## [Task goal]
From the data that follows, print exactly the lines starting at the one containing "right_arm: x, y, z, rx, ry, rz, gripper" and ending at the one containing "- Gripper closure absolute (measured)"; include both of them and nothing more.

++++

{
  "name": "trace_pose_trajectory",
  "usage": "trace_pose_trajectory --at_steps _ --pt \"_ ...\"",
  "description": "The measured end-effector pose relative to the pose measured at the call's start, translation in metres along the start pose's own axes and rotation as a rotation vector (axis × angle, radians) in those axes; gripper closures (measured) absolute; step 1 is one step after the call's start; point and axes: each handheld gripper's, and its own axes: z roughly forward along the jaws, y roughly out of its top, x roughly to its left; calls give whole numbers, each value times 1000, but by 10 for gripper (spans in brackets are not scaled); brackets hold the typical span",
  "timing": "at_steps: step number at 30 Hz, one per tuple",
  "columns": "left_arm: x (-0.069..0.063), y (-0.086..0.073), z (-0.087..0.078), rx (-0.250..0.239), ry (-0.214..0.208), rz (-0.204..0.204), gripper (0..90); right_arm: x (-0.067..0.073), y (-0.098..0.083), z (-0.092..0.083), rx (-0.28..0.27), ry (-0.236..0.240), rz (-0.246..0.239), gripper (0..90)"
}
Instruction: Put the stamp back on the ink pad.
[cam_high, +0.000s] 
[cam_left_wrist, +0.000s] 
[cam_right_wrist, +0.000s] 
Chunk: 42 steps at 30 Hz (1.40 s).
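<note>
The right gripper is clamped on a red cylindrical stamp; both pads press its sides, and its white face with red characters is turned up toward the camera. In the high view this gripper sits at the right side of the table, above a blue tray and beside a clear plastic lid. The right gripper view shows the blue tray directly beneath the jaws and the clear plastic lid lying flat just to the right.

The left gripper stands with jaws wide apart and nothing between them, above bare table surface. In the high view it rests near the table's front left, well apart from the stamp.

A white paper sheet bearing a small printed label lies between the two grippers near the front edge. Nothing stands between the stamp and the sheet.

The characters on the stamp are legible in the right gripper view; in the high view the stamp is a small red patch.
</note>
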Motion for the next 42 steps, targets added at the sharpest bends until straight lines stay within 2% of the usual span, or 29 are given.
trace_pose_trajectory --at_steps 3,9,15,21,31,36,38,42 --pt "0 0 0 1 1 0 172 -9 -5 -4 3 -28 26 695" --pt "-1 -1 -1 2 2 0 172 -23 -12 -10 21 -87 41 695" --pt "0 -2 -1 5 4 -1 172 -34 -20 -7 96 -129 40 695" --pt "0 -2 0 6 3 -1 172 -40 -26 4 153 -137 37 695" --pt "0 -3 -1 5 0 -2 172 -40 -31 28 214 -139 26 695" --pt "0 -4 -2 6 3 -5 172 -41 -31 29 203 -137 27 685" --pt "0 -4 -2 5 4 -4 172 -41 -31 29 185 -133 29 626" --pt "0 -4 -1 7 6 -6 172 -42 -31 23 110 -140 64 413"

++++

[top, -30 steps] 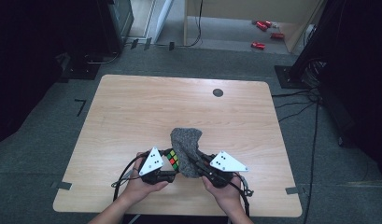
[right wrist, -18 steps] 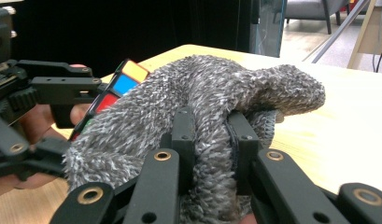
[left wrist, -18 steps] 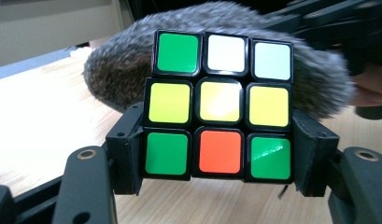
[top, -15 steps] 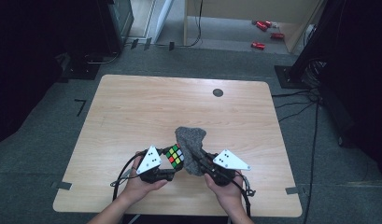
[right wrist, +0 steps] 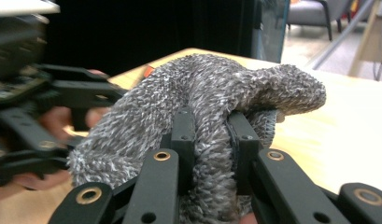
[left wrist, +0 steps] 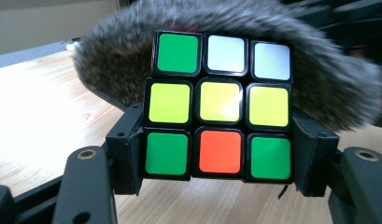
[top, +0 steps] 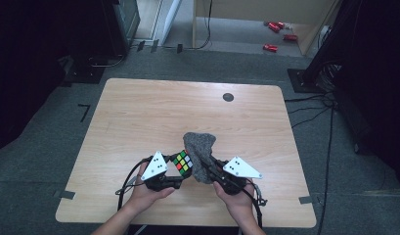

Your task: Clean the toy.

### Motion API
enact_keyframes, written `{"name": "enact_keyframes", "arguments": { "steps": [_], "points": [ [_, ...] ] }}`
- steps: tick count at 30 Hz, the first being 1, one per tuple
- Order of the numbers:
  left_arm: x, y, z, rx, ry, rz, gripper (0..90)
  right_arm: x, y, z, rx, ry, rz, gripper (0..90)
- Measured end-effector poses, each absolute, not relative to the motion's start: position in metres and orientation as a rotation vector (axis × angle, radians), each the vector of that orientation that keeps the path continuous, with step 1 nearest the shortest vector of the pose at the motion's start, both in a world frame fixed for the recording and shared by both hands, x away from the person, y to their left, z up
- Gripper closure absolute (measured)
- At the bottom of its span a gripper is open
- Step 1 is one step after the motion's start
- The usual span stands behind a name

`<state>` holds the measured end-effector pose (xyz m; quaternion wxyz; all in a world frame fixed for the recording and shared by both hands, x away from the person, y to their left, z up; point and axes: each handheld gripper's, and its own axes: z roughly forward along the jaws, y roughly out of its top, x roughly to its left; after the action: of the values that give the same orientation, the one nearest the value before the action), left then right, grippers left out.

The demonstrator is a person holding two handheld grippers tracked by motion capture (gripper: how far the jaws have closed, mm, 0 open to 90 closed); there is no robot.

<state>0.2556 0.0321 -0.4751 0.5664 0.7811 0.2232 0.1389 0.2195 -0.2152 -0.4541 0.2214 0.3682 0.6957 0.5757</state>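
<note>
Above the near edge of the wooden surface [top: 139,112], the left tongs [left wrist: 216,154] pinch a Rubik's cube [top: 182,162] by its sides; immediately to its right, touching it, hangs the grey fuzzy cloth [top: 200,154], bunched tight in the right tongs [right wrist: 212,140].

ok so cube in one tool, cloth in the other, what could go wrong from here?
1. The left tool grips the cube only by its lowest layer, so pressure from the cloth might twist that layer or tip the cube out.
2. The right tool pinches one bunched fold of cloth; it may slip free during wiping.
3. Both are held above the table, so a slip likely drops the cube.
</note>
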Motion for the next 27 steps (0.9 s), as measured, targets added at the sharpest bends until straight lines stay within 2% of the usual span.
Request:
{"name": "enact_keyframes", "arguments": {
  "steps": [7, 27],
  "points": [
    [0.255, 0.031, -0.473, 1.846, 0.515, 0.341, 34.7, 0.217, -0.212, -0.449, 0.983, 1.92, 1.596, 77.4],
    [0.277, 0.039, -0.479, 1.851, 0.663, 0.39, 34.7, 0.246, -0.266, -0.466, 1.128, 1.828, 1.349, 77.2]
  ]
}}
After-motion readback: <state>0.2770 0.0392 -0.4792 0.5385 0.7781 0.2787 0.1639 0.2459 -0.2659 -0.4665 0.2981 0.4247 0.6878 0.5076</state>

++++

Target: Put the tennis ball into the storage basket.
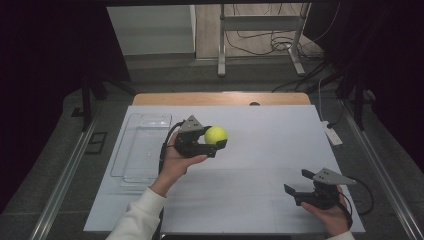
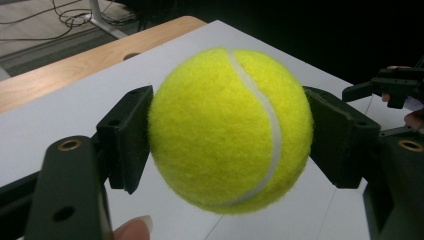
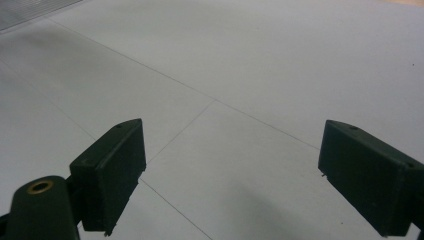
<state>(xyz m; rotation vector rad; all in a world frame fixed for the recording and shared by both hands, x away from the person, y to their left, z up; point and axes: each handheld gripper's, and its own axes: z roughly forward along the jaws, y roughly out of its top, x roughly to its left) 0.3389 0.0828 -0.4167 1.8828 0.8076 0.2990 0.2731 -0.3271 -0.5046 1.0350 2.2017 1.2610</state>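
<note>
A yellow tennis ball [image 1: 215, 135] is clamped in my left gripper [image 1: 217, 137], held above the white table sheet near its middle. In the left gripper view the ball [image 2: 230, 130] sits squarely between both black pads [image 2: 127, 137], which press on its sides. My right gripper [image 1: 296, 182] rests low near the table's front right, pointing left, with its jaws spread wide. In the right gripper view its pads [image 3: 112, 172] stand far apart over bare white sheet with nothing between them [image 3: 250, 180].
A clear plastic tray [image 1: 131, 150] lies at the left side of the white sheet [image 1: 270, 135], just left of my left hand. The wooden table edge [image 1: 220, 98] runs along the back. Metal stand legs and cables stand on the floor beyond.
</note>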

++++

## [Written answer]
  right_arm: x, y, z, rx, ry, rz, gripper (0..90)
- Measured end-effector poses, each absolute, not relative to the motion's start: position in metres and orientation as a rotation vector (axis × angle, radians), each the vector of that orientation that keeps the path continuous, with step 1 nearest the shortest vector of the pose at the motion's start, both in a world frame fixed for the recording and shared by both hands, x away from the person, y to their left, z up
- Gripper closure absolute (measured)

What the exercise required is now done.